Eine verpasste Chance?

Der Bundestag lehnt mit großer Mehrheit die „Widerspruchslösung“ für die Organspende ab. Stattdessen gibt es die „Erweiterte Zustimmung“. Ändern wird sich nicht viel.

Ob nun mehr Menschen ihren Organspender-Ausweis ausfüllen, muss bezweifelt werden. Foto: Raphael Markert / Wikimedia Commons / CC-BY-SA 4.0int

(KL) – Die Organspende ist ein schwieriges, von vielen Ängsten besetztes Thema. Ein Thema, das man theoretisch, aber auch praktisch diskutieren kann. Theoretisch wird die Organspende von all denjenigen diskutiert, die nicht selbst auf ein Spenderorgan warten. Praktisch wird es von den rund 9000 Patienten in Deutschland diskutiert, deren Weiterleben von einem Spenderorgan abhängt. So eine Situation ändert die Perspektive.

In Deutschland gibt es weniger als 1000 Organspender. Das reicht natürlich bei weitem nicht aus, um den 9000 Patienten, die auf ein Spenderherz, eine Niere oder eine Leber warten, echte Hoffnung zu machen.
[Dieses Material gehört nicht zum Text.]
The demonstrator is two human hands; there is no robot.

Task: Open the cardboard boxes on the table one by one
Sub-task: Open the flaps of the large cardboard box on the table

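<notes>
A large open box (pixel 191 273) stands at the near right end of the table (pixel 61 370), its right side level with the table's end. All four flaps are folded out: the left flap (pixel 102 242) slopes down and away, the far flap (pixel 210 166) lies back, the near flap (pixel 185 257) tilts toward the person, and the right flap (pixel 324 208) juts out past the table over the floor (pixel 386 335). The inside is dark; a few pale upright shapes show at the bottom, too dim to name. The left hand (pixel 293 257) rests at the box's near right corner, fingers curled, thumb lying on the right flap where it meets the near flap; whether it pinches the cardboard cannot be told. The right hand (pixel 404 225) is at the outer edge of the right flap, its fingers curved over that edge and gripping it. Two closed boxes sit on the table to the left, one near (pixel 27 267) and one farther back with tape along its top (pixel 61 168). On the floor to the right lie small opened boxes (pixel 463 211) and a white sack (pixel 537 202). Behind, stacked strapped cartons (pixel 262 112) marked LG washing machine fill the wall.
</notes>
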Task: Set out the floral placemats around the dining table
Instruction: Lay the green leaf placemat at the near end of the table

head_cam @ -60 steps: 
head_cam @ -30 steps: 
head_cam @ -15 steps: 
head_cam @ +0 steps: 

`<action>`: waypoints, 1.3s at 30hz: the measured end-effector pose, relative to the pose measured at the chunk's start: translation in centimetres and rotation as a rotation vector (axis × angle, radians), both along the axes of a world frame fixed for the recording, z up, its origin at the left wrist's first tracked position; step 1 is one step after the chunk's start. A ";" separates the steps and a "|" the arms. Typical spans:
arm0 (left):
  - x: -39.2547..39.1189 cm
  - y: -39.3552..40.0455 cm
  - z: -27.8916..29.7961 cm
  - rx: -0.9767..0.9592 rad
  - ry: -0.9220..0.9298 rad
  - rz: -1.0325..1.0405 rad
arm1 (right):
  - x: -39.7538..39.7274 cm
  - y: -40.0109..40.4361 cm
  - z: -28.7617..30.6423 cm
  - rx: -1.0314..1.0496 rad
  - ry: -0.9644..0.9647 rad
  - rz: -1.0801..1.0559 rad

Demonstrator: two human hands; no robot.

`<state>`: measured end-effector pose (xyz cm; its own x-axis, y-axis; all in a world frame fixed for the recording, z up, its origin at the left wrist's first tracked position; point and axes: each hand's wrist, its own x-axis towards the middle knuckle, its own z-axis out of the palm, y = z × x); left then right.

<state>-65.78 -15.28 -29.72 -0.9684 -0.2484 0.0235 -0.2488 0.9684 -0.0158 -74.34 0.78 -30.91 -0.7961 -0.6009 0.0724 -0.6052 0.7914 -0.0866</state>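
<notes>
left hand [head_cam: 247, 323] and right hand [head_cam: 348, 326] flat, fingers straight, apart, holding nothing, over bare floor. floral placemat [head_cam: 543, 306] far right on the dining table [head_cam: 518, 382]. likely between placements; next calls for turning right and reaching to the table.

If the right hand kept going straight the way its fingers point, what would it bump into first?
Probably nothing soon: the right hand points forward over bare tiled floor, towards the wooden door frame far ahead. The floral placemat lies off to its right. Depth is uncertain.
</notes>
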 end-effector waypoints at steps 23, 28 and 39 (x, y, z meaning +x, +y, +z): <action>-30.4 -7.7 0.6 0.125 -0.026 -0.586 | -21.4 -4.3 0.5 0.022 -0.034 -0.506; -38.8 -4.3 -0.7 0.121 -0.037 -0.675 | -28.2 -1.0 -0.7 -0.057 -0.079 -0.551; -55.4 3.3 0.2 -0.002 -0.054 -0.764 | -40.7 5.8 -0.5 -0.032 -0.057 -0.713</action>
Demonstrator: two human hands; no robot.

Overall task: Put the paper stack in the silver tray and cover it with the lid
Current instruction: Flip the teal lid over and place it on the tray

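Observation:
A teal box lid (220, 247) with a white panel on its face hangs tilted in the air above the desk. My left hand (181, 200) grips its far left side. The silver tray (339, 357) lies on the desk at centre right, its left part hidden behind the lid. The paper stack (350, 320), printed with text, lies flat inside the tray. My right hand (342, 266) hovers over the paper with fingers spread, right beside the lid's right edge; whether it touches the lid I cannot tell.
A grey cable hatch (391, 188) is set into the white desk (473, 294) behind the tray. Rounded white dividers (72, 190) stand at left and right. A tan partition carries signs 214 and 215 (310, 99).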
Doch die Frage, ob man nach seinem Ableben seine Organe spendet, ist schwer zu beantworten. Bereits die Definition, ab welchem Zeitpunkt ein Mensch als „tot“ gilt, wird kontrovers diskutiert. Ist der Zeitpunkt der Entnahme eines Organs der „Hirntod“ oder der „Herztod“? Was ist, wenn ein Organ zu einem Zeitpunkt entnommen wird, zu dem ein Patient eventuell noch einmal hätte zurückkommen können? Wie kann man sicherstellen, dass ein entnommenes Organ nicht in einen kriminellen Kreislauf gerät?

Gesundheitsminister Jens Spahn (CDU) und Gesundheitsexperte Karl Lauterbach (SPD) waren tatsächlich einmal einer Meinung – beide wollten die „Widerspruchslösung“, die jeden Bundesbürger automatisch zum Organspender gemacht hätte, es sei denn, man erklärt explizit seinen Widerspruch gegen die Organspende. Doch dazu wird es nicht kommen, stattdessen nahm der Bundestag den Vorschlag der Grünen-Chefin Anna-Lena Baerbock an, die „Erweiterte Zustimmung“, die alles beim Alten belässt, allerdings intensivere Informationen zum Thema vorsieht, beim Einwohnermeldeamt, beim Arztbesuch, bei anderen Gelegenheiten. Dazu soll es ein EDV-gestütztes Zentralregister geben, in dem man eintragen kann, ob man Organspender sein will oder nicht. Nur – diese „Lösung“ wird nicht viel an der aktuellen Situation ändern. Es wird auch weiterhin nicht genügend Spenderorgane für die vielen Patienten geben, deren Warten eine Tortur ist.

Die Unversehrtheit des Körpers, religiöse Überlegungen, die Angst, zu früh von den Maschinen genommen zu werden – an all diesen Ängsten und Fragen wird sich nicht viel ändern. Und leider wird sich auch nichts an den kriminellen Netzwerken ändern, die für begüterte Kunden in der dritten Welt auf illegale Art und Weise Organe beschaffen. So häufen sich die Berichte über kriminelle Banden, die Menschen entführen, um diesen Organe zu entnehmen, aber auch Berichte über Praktiken in Gefängnissen der Dritten Welt, in denen Häftlingen und hingerichteten Gefangenen Organe entnommen werden.

Doch kann man es jemandem vorwerfen, beispielsweise für sein krankes Kind ein Organ auf dem Schwarzmarkt zu kaufen, wenn es auf legalem Weg kein Organ gibt?

Der Bundestag hatte nicht den Mut, eine Regelung einzuführen, die in vielen anderen Ländern bereits gebräuchlich ist. So werden nun wieder einige Jahre ins Land gehen, bevor es wieder eine solche Initiative gibt. Bis dahin werden wieder Tausende Patienten sterben, weil sie zu weit unten auf den Wartelisten stehen. Ob das wirklich die bessere Lösung ist?